Start of PROVIDED MATERIAL

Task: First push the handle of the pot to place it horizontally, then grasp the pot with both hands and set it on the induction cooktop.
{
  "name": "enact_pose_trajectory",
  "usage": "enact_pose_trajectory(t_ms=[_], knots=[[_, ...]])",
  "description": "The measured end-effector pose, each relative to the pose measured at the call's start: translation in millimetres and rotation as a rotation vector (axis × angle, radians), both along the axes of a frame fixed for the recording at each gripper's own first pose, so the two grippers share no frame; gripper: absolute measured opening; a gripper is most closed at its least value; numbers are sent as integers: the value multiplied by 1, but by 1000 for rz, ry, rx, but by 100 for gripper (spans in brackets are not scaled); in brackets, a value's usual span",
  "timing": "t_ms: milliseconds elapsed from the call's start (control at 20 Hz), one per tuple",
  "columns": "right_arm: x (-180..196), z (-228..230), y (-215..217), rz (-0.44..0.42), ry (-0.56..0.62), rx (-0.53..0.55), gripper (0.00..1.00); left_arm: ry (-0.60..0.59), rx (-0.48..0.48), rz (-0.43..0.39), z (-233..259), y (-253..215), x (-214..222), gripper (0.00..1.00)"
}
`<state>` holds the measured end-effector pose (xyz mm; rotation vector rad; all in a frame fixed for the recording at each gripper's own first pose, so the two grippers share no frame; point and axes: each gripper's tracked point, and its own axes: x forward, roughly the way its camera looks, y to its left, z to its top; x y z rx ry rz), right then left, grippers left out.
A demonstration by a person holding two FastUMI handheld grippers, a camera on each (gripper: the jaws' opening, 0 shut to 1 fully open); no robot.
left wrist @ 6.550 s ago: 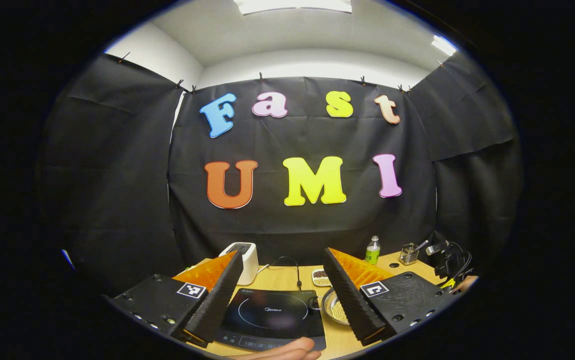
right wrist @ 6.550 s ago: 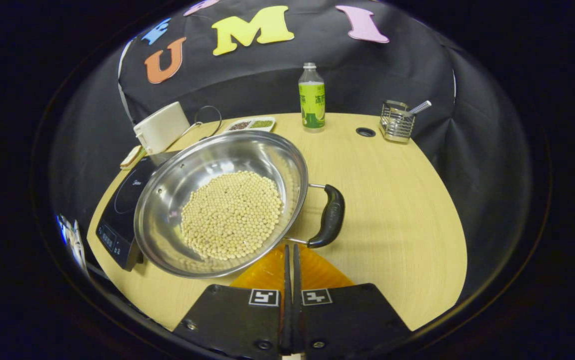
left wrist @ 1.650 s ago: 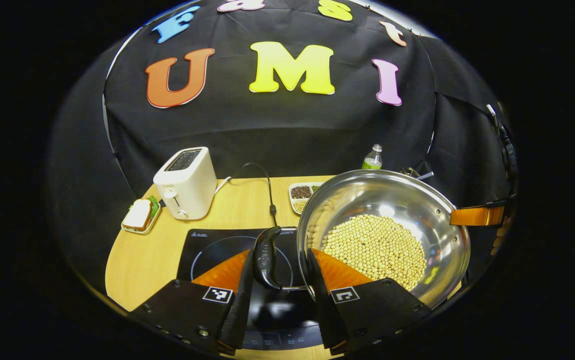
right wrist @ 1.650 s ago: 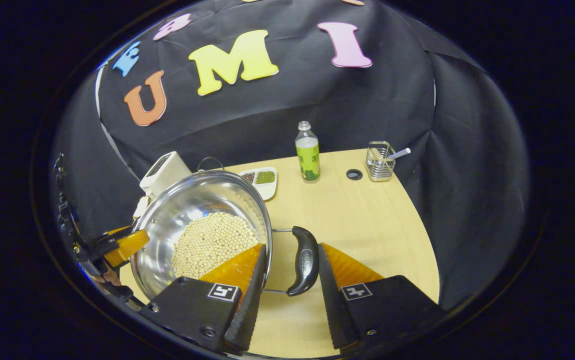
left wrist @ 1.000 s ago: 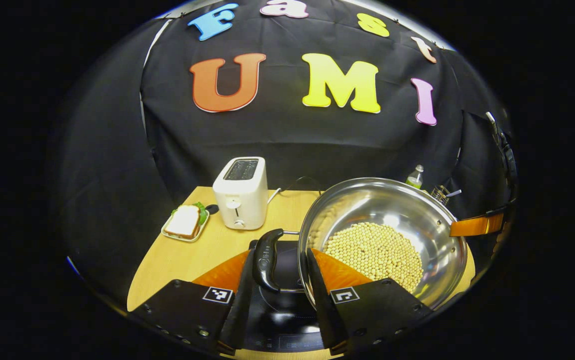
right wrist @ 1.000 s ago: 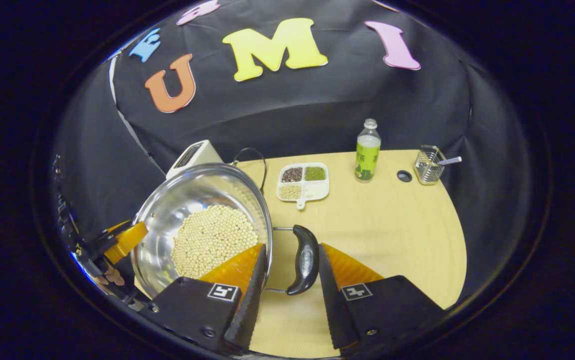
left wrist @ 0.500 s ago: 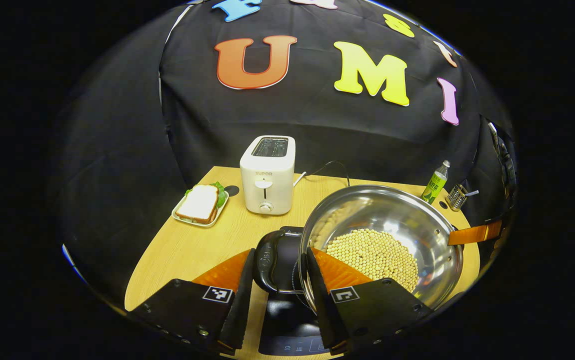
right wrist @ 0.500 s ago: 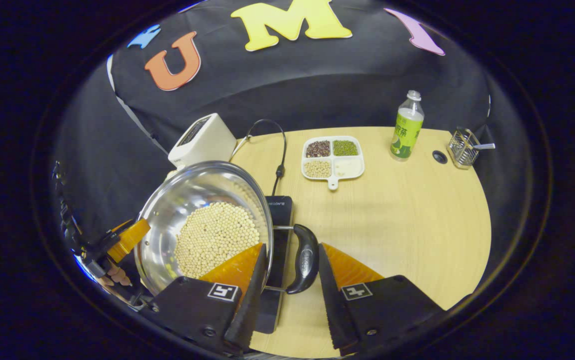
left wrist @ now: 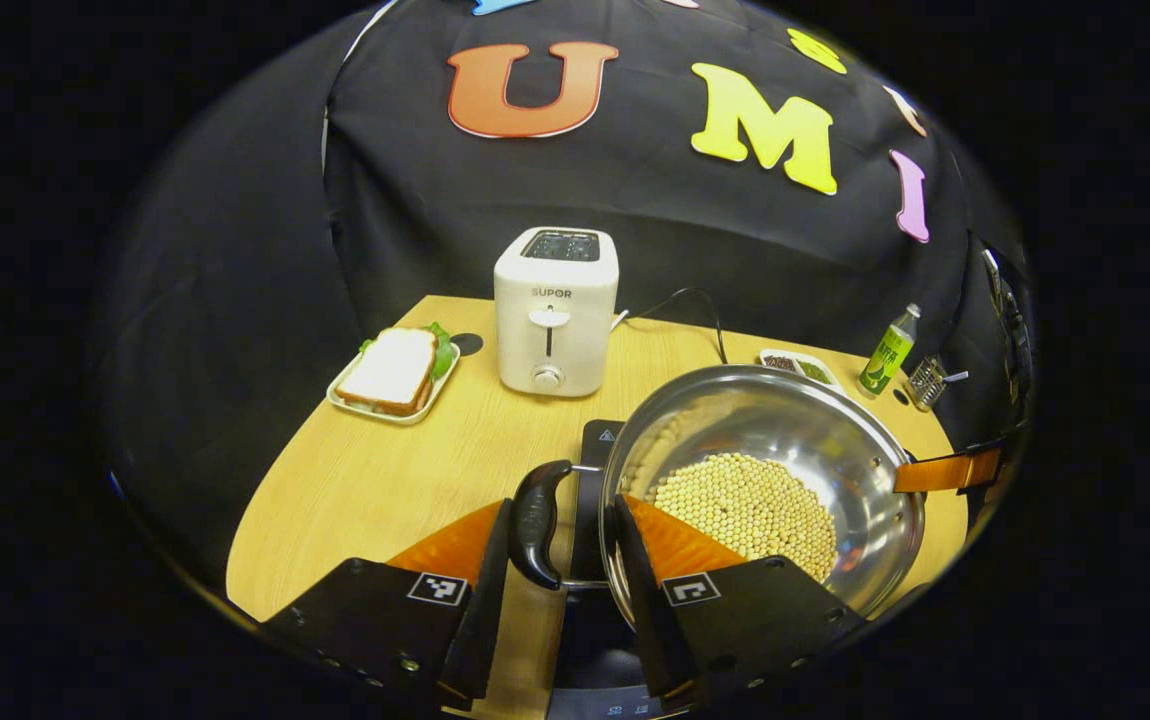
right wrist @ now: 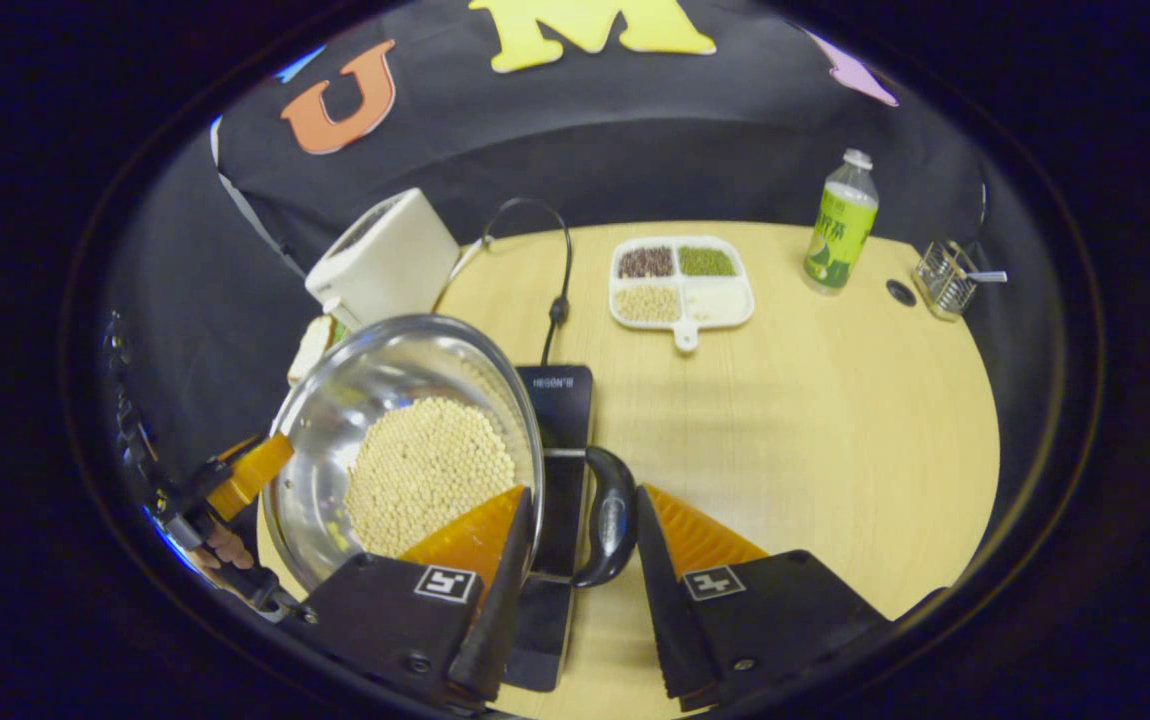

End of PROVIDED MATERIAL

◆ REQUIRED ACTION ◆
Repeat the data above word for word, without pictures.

◆ WRITTEN SOLUTION ◆
Task: First push the handle of the pot to place it horizontally, then grasp the pot with both hands and set it on the induction cooktop.
{
  "name": "enact_pose_trajectory",
  "usage": "enact_pose_trajectory(t_ms=[_], knots=[[_, ...]])",
  "description": "The measured end-effector pose, each relative to the pose measured at the call's start: translation in millimetres and rotation as a rotation vector (axis × angle, radians), both along the axes of a frame fixed for the recording at each gripper's own first pose, so the two grippers share no frame; gripper: absolute measured opening; a gripper is most closed at its least value; numbers are sent as integers: the value multiplied by 1, but by 1000 for rz, ry, rx, but by 100 for gripper (spans in brackets are not scaled); in brackets, a value's usual span",
  "timing": "t_ms: milliseconds elapsed from the call's start (control at 20 Hz), one per tuple",
  "columns": "right_arm: x (-180..196), z (-228..230), y (-215..217), rz (-0.44..0.42), ry (-0.56..0.62), rx (-0.53..0.55), gripper (0.00..1.00); left_arm: ry (-0.60..0.59), rx (-0.48..0.48), rz (-0.43..0.39), z (-233..259), y (-253..215), x (-214..222), gripper (0.00..1.00)"
}
`<state>` holds the measured end-effector pose (xyz mm; rotation vector rad; all in a frame fixed for the recording at each gripper's own first pose, so the two grippers share no frame; point and axes: each gripper's tracked point, and its own axes: x forward, roughly the way its camera looks, y to its left, z to its top; x y z rx ry rz), right then left, grippers left out.
A demonstration by a person holding two FastUMI handheld grippers, a camera on each (gripper: the jaws' opening, 0 shut to 1 fully open); no robot.
left wrist @ 6.550 s ago: 
right wrist @ 6.550 s ago: 
left wrist @ 1.650 s ago: 
right wrist @ 1.650 s ago: 
left wrist @ 1.000 s ago: 
right wrist @ 1.000 s ago: 
left wrist @ 0.500 s ago: 
right wrist @ 0.500 s ago: 
left wrist @ now: 
right wrist @ now: 

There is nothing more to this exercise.